Task description - What is needed here is an exact printout of the data, with no pictures included.
***** Recorded information
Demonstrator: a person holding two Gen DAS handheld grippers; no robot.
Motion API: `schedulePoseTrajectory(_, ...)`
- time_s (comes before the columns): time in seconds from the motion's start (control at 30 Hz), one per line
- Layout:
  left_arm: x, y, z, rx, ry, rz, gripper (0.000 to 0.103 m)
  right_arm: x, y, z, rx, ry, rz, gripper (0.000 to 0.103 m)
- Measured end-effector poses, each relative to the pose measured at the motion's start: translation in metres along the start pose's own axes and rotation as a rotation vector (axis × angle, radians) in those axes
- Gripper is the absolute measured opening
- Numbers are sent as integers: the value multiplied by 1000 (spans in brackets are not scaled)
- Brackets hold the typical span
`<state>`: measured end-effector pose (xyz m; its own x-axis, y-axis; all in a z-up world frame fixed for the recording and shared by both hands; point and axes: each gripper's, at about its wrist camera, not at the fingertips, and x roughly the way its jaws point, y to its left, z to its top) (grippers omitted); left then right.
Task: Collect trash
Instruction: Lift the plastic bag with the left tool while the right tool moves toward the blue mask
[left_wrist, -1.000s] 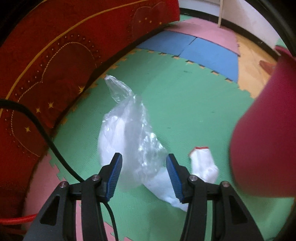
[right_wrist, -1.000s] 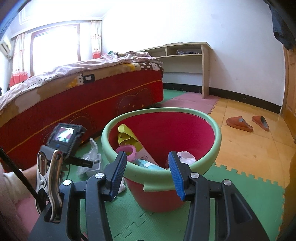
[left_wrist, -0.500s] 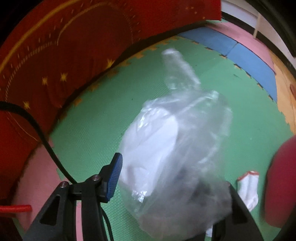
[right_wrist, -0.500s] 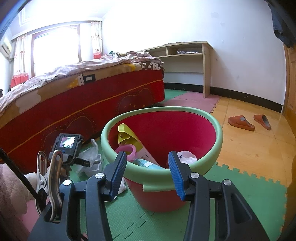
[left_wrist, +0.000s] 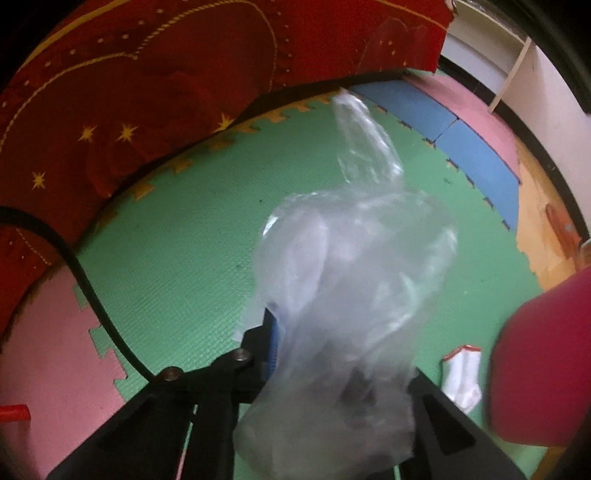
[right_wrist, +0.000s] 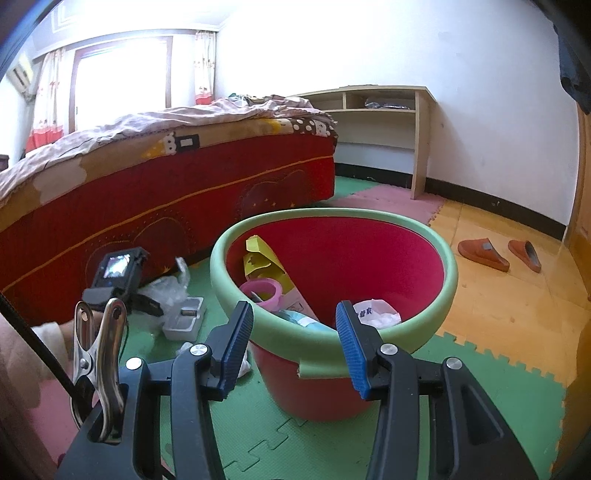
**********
Solution to this exercise -
Demonstrator: a person holding two Gen DAS handheld grippers; no robot.
Motion API: `schedulePoseTrajectory(_, ...)`
- time_s (comes before the columns): time in seconds from the motion's start (control at 30 Hz), one per line
- Layout:
  left_arm: x, y, z, rx, ry, rz, gripper (0.000 to 0.103 m)
  right_arm: x, y, z, rx, ry, rz, gripper (0.000 to 0.103 m)
- Measured end-effector poses, each relative to the pose measured at the motion's start: translation in metres along the start pose's own axes and rotation as a rotation vector (axis × angle, radians) in those axes
- Gripper is the absolute measured opening
- Numbers are sent as integers: the value multiplied by 1000 (spans in brackets are not scaled)
- Brackets hold the typical span
`<state>`: measured end-effector pose (xyz m; its own x-axis, y-axis; all in a z-up world frame fixed for the recording and shared by both hands; point and axes: each gripper's, at about its wrist camera, not at the fingertips, and x roughly the way its jaws point, y to its left, z to its top) (grippers omitted); left then right.
Task: Collect trash
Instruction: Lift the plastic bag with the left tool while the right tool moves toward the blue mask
[left_wrist, -1.000s] 
[right_wrist, -1.000s] 
[left_wrist, -0.500s] 
[right_wrist, -0.500s] 
[left_wrist, +0.000s] 
[right_wrist, +0.000s] 

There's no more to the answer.